TASK: Pull each line containing "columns" out of the data and copy it.

RECORD EXTRACTS:
[Start of section]
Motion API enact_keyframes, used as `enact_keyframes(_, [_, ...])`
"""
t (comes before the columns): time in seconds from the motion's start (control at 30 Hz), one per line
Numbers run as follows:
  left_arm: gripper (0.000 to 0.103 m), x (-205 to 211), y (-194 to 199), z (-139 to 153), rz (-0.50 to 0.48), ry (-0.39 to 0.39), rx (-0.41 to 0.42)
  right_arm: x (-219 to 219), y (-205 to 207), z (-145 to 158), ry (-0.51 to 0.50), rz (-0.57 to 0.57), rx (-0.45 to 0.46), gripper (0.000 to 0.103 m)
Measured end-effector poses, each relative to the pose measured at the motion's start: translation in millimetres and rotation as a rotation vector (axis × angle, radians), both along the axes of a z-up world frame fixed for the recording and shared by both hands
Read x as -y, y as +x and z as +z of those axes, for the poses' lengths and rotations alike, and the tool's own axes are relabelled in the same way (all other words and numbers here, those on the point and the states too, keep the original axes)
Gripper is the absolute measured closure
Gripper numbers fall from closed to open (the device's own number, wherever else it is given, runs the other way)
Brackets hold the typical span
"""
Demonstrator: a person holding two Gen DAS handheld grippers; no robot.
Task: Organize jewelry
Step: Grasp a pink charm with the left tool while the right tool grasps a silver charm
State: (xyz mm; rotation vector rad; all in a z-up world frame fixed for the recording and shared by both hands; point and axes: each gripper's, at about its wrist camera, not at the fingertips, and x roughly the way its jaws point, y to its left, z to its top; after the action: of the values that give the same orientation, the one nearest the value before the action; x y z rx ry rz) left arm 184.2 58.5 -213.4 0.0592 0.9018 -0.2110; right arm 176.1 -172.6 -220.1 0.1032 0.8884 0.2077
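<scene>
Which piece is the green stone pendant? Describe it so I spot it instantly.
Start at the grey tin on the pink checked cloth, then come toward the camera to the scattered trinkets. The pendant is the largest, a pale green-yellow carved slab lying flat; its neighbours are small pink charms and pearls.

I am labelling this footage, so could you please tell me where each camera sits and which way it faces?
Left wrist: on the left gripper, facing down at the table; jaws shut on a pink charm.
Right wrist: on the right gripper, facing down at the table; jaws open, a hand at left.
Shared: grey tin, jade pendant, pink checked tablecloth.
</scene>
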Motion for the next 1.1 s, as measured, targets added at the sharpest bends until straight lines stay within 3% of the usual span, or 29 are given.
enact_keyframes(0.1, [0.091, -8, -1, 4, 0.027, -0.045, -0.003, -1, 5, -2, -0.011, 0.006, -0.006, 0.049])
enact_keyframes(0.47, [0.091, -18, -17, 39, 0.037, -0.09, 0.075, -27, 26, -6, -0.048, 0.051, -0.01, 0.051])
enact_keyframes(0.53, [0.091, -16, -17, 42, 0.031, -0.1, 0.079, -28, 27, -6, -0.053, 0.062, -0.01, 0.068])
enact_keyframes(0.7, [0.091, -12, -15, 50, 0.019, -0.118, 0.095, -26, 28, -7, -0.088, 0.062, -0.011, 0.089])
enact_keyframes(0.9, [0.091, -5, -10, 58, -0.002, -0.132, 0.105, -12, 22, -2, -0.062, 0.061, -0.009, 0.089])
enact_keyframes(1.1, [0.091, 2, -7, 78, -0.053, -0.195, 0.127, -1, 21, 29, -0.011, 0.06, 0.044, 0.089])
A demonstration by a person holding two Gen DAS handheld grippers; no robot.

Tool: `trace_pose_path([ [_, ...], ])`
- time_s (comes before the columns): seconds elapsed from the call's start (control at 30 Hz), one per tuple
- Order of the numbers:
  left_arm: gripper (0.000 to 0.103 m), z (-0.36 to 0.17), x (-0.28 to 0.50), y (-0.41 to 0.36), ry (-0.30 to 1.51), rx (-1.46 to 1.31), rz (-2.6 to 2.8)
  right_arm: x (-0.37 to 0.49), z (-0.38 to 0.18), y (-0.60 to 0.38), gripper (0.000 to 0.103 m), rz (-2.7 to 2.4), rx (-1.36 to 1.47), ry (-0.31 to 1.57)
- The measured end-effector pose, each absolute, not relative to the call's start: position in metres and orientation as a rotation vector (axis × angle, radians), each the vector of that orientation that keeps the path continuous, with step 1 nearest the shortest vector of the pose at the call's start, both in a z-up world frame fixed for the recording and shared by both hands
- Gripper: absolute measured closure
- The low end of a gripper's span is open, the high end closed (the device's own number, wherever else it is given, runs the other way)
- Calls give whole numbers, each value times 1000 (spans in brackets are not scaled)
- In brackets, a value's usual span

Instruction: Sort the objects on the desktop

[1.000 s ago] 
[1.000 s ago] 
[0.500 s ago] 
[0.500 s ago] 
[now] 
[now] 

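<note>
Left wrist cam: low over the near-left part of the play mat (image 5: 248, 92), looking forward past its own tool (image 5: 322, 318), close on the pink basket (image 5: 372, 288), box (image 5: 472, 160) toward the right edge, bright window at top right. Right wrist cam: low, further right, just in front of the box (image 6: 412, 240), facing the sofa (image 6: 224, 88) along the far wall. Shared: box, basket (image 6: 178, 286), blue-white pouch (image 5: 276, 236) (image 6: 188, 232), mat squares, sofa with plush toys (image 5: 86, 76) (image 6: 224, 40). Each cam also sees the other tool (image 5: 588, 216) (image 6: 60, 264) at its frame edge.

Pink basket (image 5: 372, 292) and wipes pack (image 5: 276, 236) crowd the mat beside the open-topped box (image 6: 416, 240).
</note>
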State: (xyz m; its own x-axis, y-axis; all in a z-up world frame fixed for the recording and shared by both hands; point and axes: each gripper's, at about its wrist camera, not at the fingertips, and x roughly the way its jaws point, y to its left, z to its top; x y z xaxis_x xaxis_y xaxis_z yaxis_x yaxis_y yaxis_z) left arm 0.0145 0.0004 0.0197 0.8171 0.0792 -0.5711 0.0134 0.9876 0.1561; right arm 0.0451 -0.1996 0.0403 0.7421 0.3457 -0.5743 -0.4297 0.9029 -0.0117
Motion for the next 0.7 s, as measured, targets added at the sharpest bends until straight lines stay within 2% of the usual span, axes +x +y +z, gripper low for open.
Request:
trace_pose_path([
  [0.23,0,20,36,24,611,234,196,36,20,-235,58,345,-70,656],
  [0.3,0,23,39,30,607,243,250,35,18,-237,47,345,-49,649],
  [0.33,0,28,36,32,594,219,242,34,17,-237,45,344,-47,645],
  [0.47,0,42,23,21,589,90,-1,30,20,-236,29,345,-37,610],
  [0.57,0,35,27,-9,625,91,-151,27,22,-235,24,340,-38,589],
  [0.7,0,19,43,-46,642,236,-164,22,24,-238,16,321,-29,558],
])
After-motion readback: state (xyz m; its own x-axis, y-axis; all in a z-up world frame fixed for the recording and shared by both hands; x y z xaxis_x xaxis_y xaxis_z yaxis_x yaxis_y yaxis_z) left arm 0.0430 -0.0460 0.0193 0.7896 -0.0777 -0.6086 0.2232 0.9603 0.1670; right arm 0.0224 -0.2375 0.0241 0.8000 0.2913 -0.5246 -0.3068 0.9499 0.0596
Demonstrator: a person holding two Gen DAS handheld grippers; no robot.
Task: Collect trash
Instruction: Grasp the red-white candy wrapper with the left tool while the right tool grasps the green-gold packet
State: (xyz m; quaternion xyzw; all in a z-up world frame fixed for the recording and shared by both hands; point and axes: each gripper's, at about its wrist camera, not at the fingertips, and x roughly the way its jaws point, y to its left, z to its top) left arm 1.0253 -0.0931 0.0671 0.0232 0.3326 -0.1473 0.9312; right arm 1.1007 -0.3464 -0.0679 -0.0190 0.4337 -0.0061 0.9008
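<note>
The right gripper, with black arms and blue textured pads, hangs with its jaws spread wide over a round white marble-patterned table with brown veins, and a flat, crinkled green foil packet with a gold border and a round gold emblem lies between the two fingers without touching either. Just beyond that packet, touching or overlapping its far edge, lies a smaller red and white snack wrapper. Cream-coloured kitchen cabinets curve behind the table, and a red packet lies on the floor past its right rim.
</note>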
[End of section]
ANSWER FOR THIS EXERCISE:
t (comes before the columns): time in seconds from the motion's start (control at 30 Hz), one per line
- time_s (comes before the columns): seconds elapsed from the call's start (control at 30 Hz), one per tuple

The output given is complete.